After Years of Delays, Work at Gowanus Green Might Move Forward
The project has been on ice since 2024, when a disagreement between National Grid and the Department of Environmental Conservation stalled remediation.
After years of delays, development of the all-affordable Gowanus Green appears to be moving forward. Photo by Susan De Vries
by Kirstyn Brendlen, Brooklyn Paper
After two years of delays and disputes, the developers of the Gowanus Green — the massive affordable housing development set to be built atop one of the most toxic sites in Gowanus — appear to see a light at the end of a long, sludgy tunnel.
The project has been on ice since 2024, when a disagreement between National Grid and the Department of Environmental Conservation stalled remediation of Public Place, a city-owned former manufactured gas plant and future home of Gowanus Green. Now, the agencies seem close to settling their differences.

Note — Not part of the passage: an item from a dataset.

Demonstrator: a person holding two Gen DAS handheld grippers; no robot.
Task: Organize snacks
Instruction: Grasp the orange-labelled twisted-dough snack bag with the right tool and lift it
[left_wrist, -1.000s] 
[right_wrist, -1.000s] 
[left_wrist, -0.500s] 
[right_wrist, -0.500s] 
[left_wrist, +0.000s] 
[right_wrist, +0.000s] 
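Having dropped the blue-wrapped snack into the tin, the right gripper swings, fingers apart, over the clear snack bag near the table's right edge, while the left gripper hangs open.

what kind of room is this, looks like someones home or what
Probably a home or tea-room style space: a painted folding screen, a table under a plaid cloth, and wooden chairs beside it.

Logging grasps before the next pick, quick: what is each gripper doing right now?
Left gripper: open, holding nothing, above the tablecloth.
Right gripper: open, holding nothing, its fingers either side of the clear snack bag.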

But some locals worry the cleanup won’t be enough to protect future residents and the environment, especially after developers proposed dividing the undeveloped land into two separate parcels.
Officials hash out the details of remediation at Public Place
New York City promised to build the mixed-use development with 950 all-affordable apartments, a new public school, and a new park, as part of the 2021 Gowanus rezoning. Construction would begin after the Brownfield remediation of Public Place was finished.
In 2023, after the initial clean-up at Public Place was largely completed, the federal Environmental Protection Agency handed down new rules related to contaminated groundwater. The site, which was the home of the Citizens Manufactured Gas Plant for more than 100 years, is heavily contaminated with carcinogenic coal tar and other hazardous chemicals. Without proper containment, groundwater — carrying coal tar and other gunk — can travel into adjacent lots and right back into the Gowanus Canal, putting health, safety, and years of remediation at risk.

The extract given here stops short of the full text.